> **WORK ITEM**
Would you restate the data exactly as given?

> **DATA PROVIDED**
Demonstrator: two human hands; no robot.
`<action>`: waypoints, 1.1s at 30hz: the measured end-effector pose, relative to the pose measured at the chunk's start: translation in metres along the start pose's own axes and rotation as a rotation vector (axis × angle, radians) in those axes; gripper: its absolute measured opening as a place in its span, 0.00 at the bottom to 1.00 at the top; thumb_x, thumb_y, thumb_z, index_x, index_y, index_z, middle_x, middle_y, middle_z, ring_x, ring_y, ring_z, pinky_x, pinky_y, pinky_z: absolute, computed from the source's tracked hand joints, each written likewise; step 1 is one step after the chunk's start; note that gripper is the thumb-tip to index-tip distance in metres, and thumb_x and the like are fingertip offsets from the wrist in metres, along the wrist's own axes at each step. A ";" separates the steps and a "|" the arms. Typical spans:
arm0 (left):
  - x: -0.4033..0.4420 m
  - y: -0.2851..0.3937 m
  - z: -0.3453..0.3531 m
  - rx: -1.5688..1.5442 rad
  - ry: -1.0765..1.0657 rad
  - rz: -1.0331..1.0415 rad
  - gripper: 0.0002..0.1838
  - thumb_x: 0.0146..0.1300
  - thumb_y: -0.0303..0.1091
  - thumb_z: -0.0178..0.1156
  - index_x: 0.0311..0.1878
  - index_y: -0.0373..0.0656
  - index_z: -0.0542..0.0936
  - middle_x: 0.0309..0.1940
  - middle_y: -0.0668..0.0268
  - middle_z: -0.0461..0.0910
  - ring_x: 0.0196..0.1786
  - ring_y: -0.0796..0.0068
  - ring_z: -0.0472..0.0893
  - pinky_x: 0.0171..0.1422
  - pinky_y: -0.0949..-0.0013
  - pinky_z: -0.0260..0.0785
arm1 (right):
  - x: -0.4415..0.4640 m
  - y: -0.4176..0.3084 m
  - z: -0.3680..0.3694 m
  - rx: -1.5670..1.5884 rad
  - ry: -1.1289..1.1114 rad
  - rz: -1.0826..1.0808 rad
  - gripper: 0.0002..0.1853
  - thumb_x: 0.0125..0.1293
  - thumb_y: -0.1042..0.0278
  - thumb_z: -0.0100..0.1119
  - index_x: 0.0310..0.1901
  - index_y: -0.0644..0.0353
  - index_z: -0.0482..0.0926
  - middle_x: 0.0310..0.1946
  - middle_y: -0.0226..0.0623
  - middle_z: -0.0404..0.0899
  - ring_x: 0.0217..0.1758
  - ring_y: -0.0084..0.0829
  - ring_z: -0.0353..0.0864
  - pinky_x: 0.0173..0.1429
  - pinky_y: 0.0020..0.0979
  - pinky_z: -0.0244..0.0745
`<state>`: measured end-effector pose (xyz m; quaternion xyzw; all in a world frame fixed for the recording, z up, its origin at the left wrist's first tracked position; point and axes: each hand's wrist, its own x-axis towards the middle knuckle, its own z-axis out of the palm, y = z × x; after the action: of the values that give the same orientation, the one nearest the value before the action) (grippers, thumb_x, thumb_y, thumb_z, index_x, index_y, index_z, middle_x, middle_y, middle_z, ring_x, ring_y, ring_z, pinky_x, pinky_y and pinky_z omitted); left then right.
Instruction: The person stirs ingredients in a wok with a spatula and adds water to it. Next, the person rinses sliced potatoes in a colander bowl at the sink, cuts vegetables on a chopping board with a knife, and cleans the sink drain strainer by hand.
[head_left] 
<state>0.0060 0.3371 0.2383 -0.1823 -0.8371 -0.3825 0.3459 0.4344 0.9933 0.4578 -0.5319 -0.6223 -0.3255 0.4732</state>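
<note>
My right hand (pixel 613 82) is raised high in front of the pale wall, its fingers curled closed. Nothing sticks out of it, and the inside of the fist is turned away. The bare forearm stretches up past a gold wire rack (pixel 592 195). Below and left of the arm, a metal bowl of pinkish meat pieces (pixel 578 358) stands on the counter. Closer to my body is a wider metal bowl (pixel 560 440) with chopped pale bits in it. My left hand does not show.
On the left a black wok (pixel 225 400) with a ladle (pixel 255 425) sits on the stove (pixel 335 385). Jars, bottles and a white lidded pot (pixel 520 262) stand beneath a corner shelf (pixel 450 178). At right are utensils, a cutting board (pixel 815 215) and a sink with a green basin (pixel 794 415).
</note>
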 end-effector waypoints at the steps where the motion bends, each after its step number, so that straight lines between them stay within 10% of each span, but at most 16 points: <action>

> **ANSWER TO THIS TASK**
Demonstrator: two human hands; no robot.
`<action>`: waypoints, 1.1s at 30hz: the measured end-effector pose, relative to the pose measured at the chunk's start: translation in metres along the start pose's own axes and rotation as a rotation vector (axis × angle, radians) in those axes; gripper: its absolute measured opening as a place in its span, 0.00 at the bottom to 1.00 at the top; thumb_x, thumb_y, thumb_z, index_x, index_y, index_z, middle_x, middle_y, middle_z, ring_x, ring_y, ring_z, pinky_x, pinky_y, pinky_z: absolute, computed from the source's tracked hand joints, each written likewise; step 1 is one step after the chunk's start; note that gripper is the thumb-tip to index-tip distance in metres, and thumb_x and the like are fingertip offsets from the wrist in metres, along the wrist's own axes at each step. A ";" separates the steps and a "|" the arms. Typical spans:
arm0 (left):
  - x: -0.4033..0.4420 m
  - y: -0.2851..0.3937 m
  - z: -0.3453..0.3531 m
  - rx: -1.5688..1.5442 rad
  - ry: -1.0765..1.0657 rad
  - rz: -1.0331..1.0415 rad
  - gripper: 0.0002..0.1838
  - thumb_x: 0.0146..0.1300
  - thumb_y: -0.0303..0.1091
  - thumb_z: -0.0178..0.1156
  - index_x: 0.0311..0.1878
  - index_y: -0.0373..0.0656
  - index_z: -0.0542..0.0936
  - middle_x: 0.0309..0.1940
  - middle_y: -0.0668..0.0268
  - middle_z: -0.0461..0.0910
  - ring_x: 0.0196..0.1786
  - ring_y: -0.0796..0.0068
  - ring_z: -0.0472..0.0893
  - pinky_x: 0.0171..0.1422
  - pinky_y: -0.0949..-0.0013
  - pinky_z: -0.0260..0.0785
arm1 (right):
  - x: -0.4415..0.4640 m
  - y: -0.4176..0.3084 m
  - z: -0.3680..0.3694 m
  - rx: -1.5670..1.5884 rad
  - ry: -1.1289..1.1114 rad
  - rz: -1.0826..1.0808 rad
  - gripper: 0.0002..0.1853
  - thumb_x: 0.0125..0.1293
  - thumb_y: -0.1042..0.0278
  - thumb_z: -0.0100..0.1119
  - index_x: 0.0310..0.1901
  - index_y: -0.0644..0.0353
  - index_z: -0.0482..0.0926
  - middle_x: 0.0310..0.1946
  - middle_y: -0.0226..0.0623
  - middle_z: -0.0404..0.0899
  - ring_x: 0.0217..0.1758
  - ring_y: -0.0084..0.0829
  - ring_z: -0.0353..0.0864
  - pinky_x: 0.0173..0.1429
  - pinky_y: 0.0020..0.0979
  - pinky_z: -0.0244..0.0745
`<state>`: measured end-effector pose (xyz m; quaternion xyzw; all in a world frame fixed for the recording, z up, its origin at the left wrist's first tracked position; point and axes: each hand's wrist, its own x-axis towards the middle knuckle, its own z-axis out of the palm, y = z × x; after the action: of the values that give the same orientation, the one nearest the value before the action) (grippers, thumb_x, thumb_y, thumb_z, index_x, index_y, index_z, middle_x, middle_y, middle_z, ring_x, ring_y, ring_z, pinky_x, pinky_y and pinky_z omitted); left then right.
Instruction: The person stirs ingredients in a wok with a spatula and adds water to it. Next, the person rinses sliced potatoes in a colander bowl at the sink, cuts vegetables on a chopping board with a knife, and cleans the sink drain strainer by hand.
[head_left] 
<state>0.0060 0.3371 0.2383 -0.1823 -0.8371 -0.3825 0.3459 0.4344 0.9933 0.4578 -0.5319 -0.6223 -0.3255 0.4732</state>
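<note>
My right hand (pixel 613 82) is raised high in front of the pale wall, its fingers curled closed. Nothing sticks out of it, and the inside of the fist is turned away. The bare forearm stretches up past a gold wire rack (pixel 592 195). Below and left of the arm, a metal bowl of pinkish meat pieces (pixel 578 358) stands on the counter. Closer to my body is a wider metal bowl (pixel 560 440) with chopped pale bits in it. My left hand does not show.
On the left a black wok (pixel 225 400) with a ladle (pixel 255 425) sits on the stove (pixel 335 385). Jars, bottles and a white lidded pot (pixel 520 262) stand beneath a corner shelf (pixel 450 178). At right are utensils, a cutting board (pixel 815 215) and a sink with a green basin (pixel 794 415).
</note>
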 end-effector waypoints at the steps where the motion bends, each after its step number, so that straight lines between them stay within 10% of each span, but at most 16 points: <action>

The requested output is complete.